Grund 4 – Ode an eine fast vergessene Zeit
Das frühe Kino ist es nämlich, für das sich Martin Scorsese in Hugo Cabret tatsächlich interessiert. Eine entscheidende Wendung möchte ich hier nicht verraten, doch in der zweiten Hälfte wandelt sich der Film von der Geschichte eines Jungen, der dem Geheimnis seines toten Vaters auf die Spur kommen will, zu einer liebevollen Auseinandersetzung mit den Ursprüngen des Films. Dabei belässt es Hugo Cabret nicht bei netten Oberflächlichkeiten, sondern skizziert die Entwicklung des Films seit Die Ankunft eines Zuges auf dem Bahnhof in La Ciotat, ohne belehrerisch zu langweilen.

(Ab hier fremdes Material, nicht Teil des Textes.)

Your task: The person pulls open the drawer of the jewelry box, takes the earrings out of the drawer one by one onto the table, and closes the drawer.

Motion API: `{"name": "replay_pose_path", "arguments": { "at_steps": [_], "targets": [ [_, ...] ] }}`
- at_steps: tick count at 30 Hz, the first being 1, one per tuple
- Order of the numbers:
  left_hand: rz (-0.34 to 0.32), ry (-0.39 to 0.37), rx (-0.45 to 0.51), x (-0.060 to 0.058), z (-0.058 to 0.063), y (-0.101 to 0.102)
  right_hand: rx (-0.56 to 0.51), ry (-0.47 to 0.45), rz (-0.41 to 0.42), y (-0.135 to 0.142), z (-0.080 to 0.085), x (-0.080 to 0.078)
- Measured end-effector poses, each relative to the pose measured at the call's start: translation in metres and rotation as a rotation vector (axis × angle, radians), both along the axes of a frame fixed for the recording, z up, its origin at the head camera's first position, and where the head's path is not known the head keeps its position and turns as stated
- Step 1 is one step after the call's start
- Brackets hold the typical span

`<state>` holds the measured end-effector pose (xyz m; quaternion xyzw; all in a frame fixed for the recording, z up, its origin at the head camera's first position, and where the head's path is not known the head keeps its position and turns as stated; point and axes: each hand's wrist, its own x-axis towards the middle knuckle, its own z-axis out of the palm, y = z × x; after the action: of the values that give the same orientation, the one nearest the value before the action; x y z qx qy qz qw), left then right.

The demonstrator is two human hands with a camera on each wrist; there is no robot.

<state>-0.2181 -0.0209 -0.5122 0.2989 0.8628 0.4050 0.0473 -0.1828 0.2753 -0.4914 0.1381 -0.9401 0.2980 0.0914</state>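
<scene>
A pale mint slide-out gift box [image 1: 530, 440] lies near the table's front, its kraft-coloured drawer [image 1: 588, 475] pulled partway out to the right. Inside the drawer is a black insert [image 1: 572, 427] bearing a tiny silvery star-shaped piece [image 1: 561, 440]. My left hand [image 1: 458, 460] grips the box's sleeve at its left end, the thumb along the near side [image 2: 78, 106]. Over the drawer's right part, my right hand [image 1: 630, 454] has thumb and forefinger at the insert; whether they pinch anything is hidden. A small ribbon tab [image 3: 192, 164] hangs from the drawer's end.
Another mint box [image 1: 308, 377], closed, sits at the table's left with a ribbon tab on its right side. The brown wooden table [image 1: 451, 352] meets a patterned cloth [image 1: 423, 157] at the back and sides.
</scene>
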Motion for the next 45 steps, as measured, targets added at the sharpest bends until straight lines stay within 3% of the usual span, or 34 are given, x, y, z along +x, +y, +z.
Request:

Grund 5 – Ben Kingsley schlägt sie alle
Bei den Nebendarstellern hat Martin Scorsese seit jeher ein guten Händchen, so auch in Hugo Cabret. Als griesgrämiger Bahnhofsvorsteher glänzt Sacha Baron Cohen und beweist einmal mehr, dass nicht nur ein Borat in ihm steckt, sondern auch ein Schauspieler. In weiteren Rollen bekommen wir einen warmherzigen Christopher Lee, eine schüchterne Emily Mortimer und die unterschätzte Helen McCrory zu sehen. Der eigentliche Hauptdarsteller des Films ist jedoch Ben Kingsley, ein menschlicher Hort zerbrochener Träume, aber eben auch ein zwanghafter Träumer und ein bisschen Scorsese selbst. Ben Kingsley ist das Herz von Hugo Cabret und Grund genug, sich auf den Film einzulassen.

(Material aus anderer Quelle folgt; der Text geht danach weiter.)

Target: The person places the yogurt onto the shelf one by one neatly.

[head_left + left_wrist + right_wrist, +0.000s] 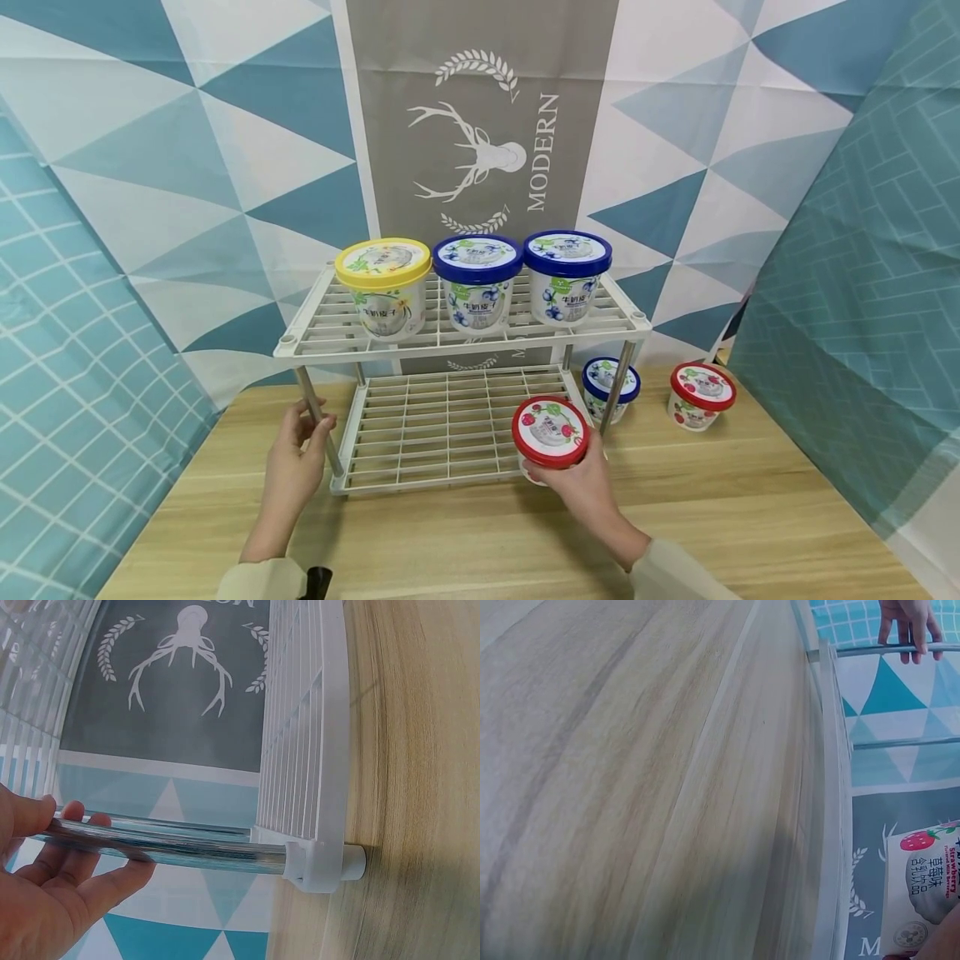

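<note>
My left hand holds the front left metal post of a white two-tier rack, thumb on one side and fingers on the other. In my right hand is a strawberry tub with a red lid, gripped round its side. This tub overlaps the front right part of the rack's lower shelf in the head view. Its printed side, with a strawberry picture, shows at the edge of the right wrist view, close to the rack.
On the upper shelf stand a yellow-lidded tub and two blue-lidded tubs, one in the middle and one at right. Right of the rack, a smaller blue-lidded tub and another red-lidded tub rest on the wooden table.
</note>
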The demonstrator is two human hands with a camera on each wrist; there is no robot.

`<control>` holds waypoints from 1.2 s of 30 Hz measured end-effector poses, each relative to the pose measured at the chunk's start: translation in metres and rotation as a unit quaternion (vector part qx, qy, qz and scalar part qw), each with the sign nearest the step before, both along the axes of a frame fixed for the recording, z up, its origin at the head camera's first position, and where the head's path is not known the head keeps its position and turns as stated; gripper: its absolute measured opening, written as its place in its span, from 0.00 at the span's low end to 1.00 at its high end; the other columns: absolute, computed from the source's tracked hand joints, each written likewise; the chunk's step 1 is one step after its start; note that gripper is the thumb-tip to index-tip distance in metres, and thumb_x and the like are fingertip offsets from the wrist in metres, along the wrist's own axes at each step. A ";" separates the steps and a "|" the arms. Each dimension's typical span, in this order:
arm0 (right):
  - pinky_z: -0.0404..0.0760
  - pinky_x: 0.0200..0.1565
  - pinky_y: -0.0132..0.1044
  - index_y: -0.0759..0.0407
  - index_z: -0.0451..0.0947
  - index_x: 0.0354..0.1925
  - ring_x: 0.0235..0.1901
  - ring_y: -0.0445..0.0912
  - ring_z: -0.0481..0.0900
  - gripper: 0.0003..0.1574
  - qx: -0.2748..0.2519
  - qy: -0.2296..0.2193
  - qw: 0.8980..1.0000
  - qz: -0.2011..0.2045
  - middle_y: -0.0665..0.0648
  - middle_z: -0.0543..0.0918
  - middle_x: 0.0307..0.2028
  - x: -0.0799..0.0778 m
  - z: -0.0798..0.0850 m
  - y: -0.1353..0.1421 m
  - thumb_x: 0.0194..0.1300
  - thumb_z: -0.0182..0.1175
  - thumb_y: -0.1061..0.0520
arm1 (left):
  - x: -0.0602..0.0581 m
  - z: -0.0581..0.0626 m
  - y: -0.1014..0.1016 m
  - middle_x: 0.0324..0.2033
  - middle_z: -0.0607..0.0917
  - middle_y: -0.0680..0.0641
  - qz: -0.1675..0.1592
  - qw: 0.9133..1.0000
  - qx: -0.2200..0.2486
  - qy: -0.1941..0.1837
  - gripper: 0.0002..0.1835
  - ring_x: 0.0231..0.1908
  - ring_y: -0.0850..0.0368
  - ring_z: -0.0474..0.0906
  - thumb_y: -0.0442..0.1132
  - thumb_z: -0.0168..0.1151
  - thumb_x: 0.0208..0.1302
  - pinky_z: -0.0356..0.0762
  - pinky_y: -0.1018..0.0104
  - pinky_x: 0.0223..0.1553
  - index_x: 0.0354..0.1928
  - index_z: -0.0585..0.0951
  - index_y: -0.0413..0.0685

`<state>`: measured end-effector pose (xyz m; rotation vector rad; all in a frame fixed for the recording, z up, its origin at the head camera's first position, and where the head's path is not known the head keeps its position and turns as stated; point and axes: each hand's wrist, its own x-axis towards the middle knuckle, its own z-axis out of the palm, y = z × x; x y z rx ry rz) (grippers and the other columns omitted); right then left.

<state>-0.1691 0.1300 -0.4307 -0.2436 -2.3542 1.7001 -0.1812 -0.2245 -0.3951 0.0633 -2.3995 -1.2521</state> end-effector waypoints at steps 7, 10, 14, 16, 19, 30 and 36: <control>0.73 0.65 0.61 0.71 0.55 0.70 0.66 0.66 0.71 0.64 -0.004 0.007 1.000 0.003 0.73 0.72 0.66 0.000 -0.001 -0.007 0.46 0.84 0.57 | -0.001 -0.001 0.001 0.48 0.88 0.33 -0.002 1.000 -0.003 0.018 0.16 0.39 0.85 0.68 0.33 0.53 0.79 0.71 0.74 0.42 0.63 0.71 0.38; 0.73 0.65 0.61 0.71 0.56 0.70 0.66 0.66 0.71 0.65 0.000 0.007 1.000 0.003 0.73 0.72 0.66 -0.001 -0.001 -0.009 0.45 0.84 0.56 | -0.001 -0.002 0.001 0.48 0.88 0.33 -0.002 1.000 -0.003 0.019 0.16 0.39 0.84 0.68 0.33 0.53 0.79 0.71 0.73 0.41 0.63 0.72 0.38; 0.73 0.65 0.61 0.70 0.55 0.71 0.66 0.65 0.71 0.65 0.003 0.006 1.000 0.003 0.72 0.72 0.66 -0.001 -0.001 -0.012 0.46 0.84 0.55 | 0.000 -0.001 0.000 0.48 0.88 0.33 -0.001 1.000 -0.002 0.014 0.16 0.39 0.84 0.69 0.34 0.53 0.79 0.72 0.72 0.42 0.64 0.72 0.39; 0.73 0.65 0.61 0.70 0.55 0.71 0.65 0.65 0.71 0.65 0.000 0.009 1.000 0.004 0.72 0.72 0.66 -0.001 -0.002 -0.014 0.45 0.84 0.55 | 0.000 -0.001 0.000 0.48 0.87 0.33 0.000 1.000 -0.001 0.012 0.16 0.39 0.84 0.69 0.34 0.53 0.79 0.72 0.71 0.43 0.64 0.72 0.39; 0.73 0.65 0.61 0.70 0.56 0.70 0.65 0.65 0.71 0.65 -0.003 0.014 1.000 0.006 0.72 0.72 0.65 -0.001 -0.002 -0.017 0.45 0.84 0.55 | 0.000 -0.001 0.000 0.49 0.88 0.33 0.003 1.000 -0.002 0.009 0.16 0.39 0.84 0.69 0.35 0.53 0.79 0.72 0.70 0.43 0.64 0.72 0.40; 0.76 0.62 0.61 0.71 0.59 0.67 0.62 0.65 0.75 0.63 0.011 0.029 0.999 -0.006 0.71 0.76 0.61 -0.006 -0.010 -0.031 0.42 0.85 0.55 | 0.000 -0.001 0.000 0.47 0.88 0.34 0.006 1.000 -0.006 0.014 0.16 0.38 0.83 0.69 0.35 0.54 0.79 0.72 0.69 0.43 0.64 0.72 0.39; 0.75 0.63 0.60 0.70 0.59 0.67 0.62 0.64 0.75 0.62 -0.004 0.034 0.999 0.000 0.70 0.75 0.61 -0.008 -0.010 -0.037 0.42 0.85 0.56 | -0.001 -0.001 0.000 0.48 0.88 0.34 0.005 1.000 -0.007 0.012 0.16 0.39 0.83 0.69 0.34 0.54 0.79 0.72 0.67 0.43 0.64 0.72 0.40</control>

Grund 6 – Augenschmaus erster Klasse
Ein Martin Scorsese wäre kein Martin Scorsese, wenn der Film nicht auch ein audiovisuelles Vergnügen wäre. Genau das trifft natürlich auf Hugo Cabret zu, der nicht nur durch seine dreidimensionalen Plansequenzen überzeugt. Von der stark gesättigten Farbgestaltung (Das Blau! Das Rot!) über die flüssigen Szenenübergänge bis hin zum teils an Stummfilme gemahnenden Framing der Einstellungen, ist Hugo Cabret ein Festmahl für die Augen, das von einer gar nicht kitschigen Magie durchzogen ist.

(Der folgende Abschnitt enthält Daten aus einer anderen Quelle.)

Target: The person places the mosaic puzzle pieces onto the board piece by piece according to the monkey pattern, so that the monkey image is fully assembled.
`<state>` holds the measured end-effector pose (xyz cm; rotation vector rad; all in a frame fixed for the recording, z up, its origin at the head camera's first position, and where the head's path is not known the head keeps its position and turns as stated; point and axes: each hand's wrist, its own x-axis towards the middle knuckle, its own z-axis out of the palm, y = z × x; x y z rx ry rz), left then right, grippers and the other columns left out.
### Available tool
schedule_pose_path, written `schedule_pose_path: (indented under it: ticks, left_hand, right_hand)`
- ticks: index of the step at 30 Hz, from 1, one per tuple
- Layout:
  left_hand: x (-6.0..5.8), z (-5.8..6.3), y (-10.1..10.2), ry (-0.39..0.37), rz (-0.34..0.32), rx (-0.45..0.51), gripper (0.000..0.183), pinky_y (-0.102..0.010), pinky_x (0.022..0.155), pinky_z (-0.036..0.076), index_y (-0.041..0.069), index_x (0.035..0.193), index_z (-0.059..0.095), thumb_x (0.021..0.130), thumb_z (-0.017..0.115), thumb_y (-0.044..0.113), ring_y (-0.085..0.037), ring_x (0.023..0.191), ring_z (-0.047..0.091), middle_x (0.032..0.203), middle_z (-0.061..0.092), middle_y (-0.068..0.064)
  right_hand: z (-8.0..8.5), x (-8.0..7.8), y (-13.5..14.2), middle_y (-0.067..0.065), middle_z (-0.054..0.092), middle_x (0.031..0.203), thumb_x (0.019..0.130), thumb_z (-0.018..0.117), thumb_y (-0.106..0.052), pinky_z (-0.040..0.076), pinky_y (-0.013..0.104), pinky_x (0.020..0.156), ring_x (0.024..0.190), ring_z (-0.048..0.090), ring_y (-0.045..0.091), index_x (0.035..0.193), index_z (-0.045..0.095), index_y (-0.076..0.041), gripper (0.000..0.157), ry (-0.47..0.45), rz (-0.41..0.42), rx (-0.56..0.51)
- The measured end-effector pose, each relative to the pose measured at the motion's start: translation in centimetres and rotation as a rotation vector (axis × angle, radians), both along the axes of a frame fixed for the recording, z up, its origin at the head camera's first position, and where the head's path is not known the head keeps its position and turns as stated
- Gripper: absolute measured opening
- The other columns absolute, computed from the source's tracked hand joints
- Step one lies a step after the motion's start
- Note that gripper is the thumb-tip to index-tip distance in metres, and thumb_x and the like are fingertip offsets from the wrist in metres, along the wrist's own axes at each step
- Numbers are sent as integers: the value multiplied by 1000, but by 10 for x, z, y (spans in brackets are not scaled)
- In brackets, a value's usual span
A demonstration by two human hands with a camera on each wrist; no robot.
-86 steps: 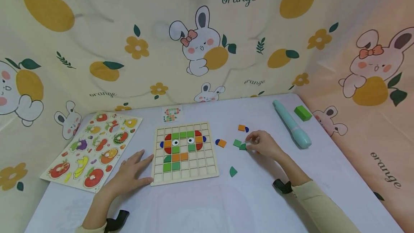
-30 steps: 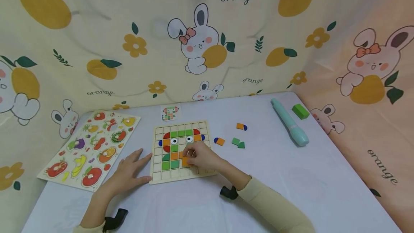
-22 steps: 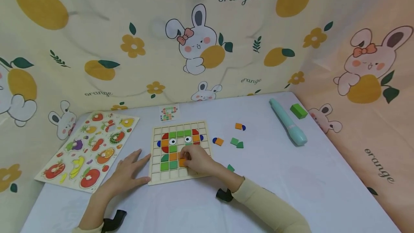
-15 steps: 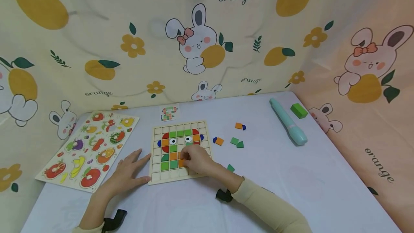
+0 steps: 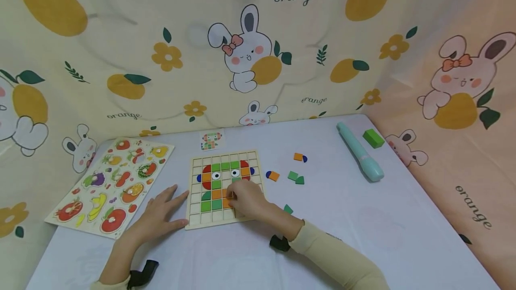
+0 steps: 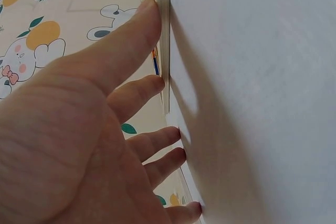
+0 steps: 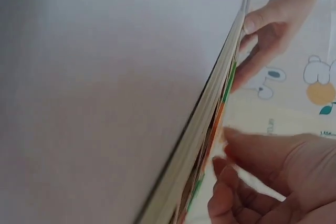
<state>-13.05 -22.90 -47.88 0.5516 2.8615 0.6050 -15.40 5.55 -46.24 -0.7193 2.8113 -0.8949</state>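
A wooden grid board (image 5: 197, 220) lies mid-table, partly filled with coloured tiles and two eye tiles (image 5: 216, 175). My right hand (image 5: 247, 200) is over its lower middle, thumb and fingers pinching at an orange square tile (image 5: 226, 203) below another orange tile. In the right wrist view, the thumb (image 7: 257, 153) and curled fingers are close to the board's tiles; the fingertips' contact is partly hidden. My left hand (image 5: 161, 211) lies spread at the board's left side. The left wrist view shows its thumb and index finger (image 6: 139, 95) touching the board's edge (image 6: 164, 51).
Right of the board lie orange-and-blue pieces (image 5: 274, 176), green pieces (image 5: 293, 175) and a green quarter-round (image 5: 288, 209). A pattern card (image 5: 211, 140) is behind. A fruit puzzle board (image 5: 113, 187) stands left; a turquoise stick-like object (image 5: 360, 153) and green block (image 5: 373, 138) lie right.
My right hand has moved left from the loose green pieces to the board, bringing an orange square tile to a lower cell. Over the last half second it barely shifts; my left hand stays put.
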Motion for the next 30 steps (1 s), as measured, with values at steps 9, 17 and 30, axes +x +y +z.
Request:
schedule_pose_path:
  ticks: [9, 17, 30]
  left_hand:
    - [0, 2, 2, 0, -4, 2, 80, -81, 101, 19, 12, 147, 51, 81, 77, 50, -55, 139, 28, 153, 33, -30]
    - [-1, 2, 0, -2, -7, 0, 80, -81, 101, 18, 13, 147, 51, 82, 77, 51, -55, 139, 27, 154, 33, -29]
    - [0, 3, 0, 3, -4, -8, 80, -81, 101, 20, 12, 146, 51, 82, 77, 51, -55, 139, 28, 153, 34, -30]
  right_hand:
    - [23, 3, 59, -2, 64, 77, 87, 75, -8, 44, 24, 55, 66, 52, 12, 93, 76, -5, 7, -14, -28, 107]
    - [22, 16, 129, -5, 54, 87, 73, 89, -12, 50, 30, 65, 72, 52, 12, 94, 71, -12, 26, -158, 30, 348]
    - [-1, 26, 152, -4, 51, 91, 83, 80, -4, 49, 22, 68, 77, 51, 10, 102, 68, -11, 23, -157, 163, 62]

Grund 7 – Fest für Cineasten
Die vorangegangenen Punkte haben es schon angedeutet. Abseits all der formalen Sehenswürdigkeiten ist Hugo Cabret die Liebeserklärung eines Filmemachers an sein Medium. Martin Scorsese hat sich mit seinen Dokumentationen immer wieder als leidenschaftlicher Cineast bewiesen und mit der World Cinema Foundation seinen Beitrag zur Bewahrung des Filmerbes geliefert. Hugo Cabret darf nun als persönlicher Liebesbrief ans Kino gelesen werden, aber auch als Beschäftigung mit dem eigenen Dasein als Filmemacher, welchem er mit den diversen obsessiven Buch-, Film- und Uhrenliebhabern in seinem neuen Film Rechnung trägt. Wie der ebenfalls in Paris angesiedelte Ratatouille aus dem Hause Pixar, ist Hugo Cabret ein Film über das Dasein des Künstlers als Schöpfer von Sinneseindrücken, als Entdecker neuer (Geschmacks-)Welten und ein ungemein schöner noch dazu.